Salah Abdeslam a ainsi grandi avec Mohamed Abrini - l'homme au chapeau des attentats de Bruxelles -, dont la maison est mitoyenne de la sienne, et dont les mamans se fréquentaient avant même leur naissance. Ils se sont connus vers l'âge de 13 ans, tout comme Mohammed Amri, qui est allé chercher Salah Abdeslam en voiture le soir des attentats pour le ramener en Belgique. Quelqu'un avec qui l'accusé allait "boire des coups à l'occasion", comme "tout le monde se connaît dans le quartier".
En ce qui concerne Hamza Attou et Ali Oulkadi, ils sont davantage des "amis de Brahim" que son petit frère "respecte". Il décrit le premier comme "une très bonne personne", et il aimait jouer aux échecs avec le second. Quant à Abdellah Chouaa, c'est une "simple connaissance", selon Salah Abdeslam. Pour Sofien Ayari, difficile de nier le connaître comme ils ont été arrêtés ensemble en Belgique, dans la même planque. En revanche, il assure ne connaître aucun des autres accusés présents dans le box.

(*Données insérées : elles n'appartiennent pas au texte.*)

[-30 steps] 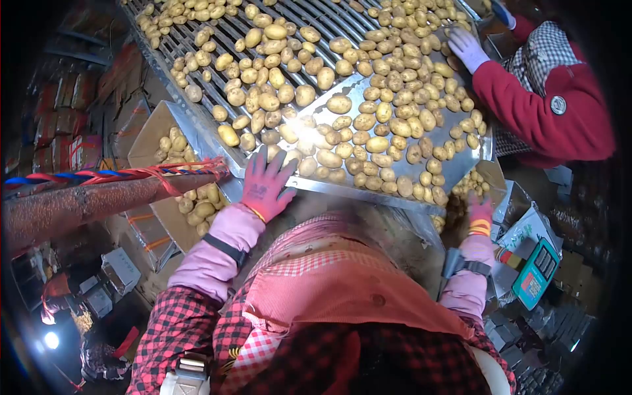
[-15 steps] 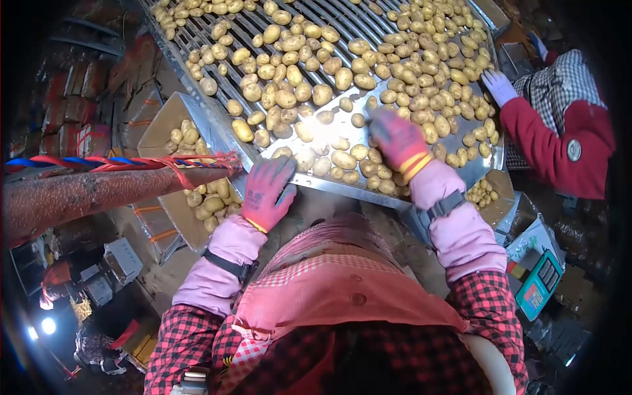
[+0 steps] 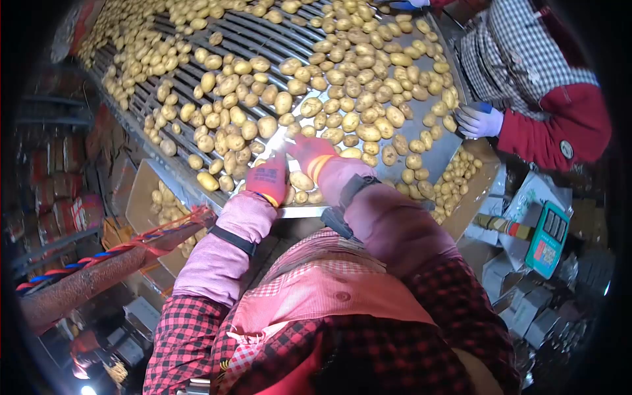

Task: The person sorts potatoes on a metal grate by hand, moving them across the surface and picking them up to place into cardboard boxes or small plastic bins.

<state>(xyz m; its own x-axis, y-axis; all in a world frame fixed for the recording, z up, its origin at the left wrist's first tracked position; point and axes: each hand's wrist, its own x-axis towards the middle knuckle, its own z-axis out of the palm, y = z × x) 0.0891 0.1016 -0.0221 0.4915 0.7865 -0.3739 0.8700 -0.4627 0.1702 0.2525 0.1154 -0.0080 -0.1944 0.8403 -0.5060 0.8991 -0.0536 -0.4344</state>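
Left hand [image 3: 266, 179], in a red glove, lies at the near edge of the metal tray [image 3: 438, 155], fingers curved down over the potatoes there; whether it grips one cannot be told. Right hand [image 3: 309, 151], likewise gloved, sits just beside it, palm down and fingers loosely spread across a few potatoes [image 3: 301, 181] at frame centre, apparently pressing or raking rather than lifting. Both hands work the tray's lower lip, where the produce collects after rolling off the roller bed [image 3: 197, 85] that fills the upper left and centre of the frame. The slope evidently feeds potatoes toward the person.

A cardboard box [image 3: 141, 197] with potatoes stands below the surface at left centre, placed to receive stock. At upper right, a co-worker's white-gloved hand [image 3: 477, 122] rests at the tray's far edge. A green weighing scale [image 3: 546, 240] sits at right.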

Une autre de ses relations va intéresser les enquêteurs : celle avec Abdelhamid Abaaoud, le coordinateur des attaques à Paris, qui est mort dans l'assaut à Saint-Denis le 18 novembre. En ce qui le concerne, c'est sans doute la personne dont il a été le plus proche parmi toutes les personnes citées. C'est la personne avec qui il est condamné pour un cambriolage, "une mauvaise fin de soirée", comme le résume un avocat des parties civiles. "Je l'ai connu depuis le plus jeune âge, j'avais environ 11 ans. C'était mon ami d'enfance, je traînais tous les jours avec lui", se souvient-il.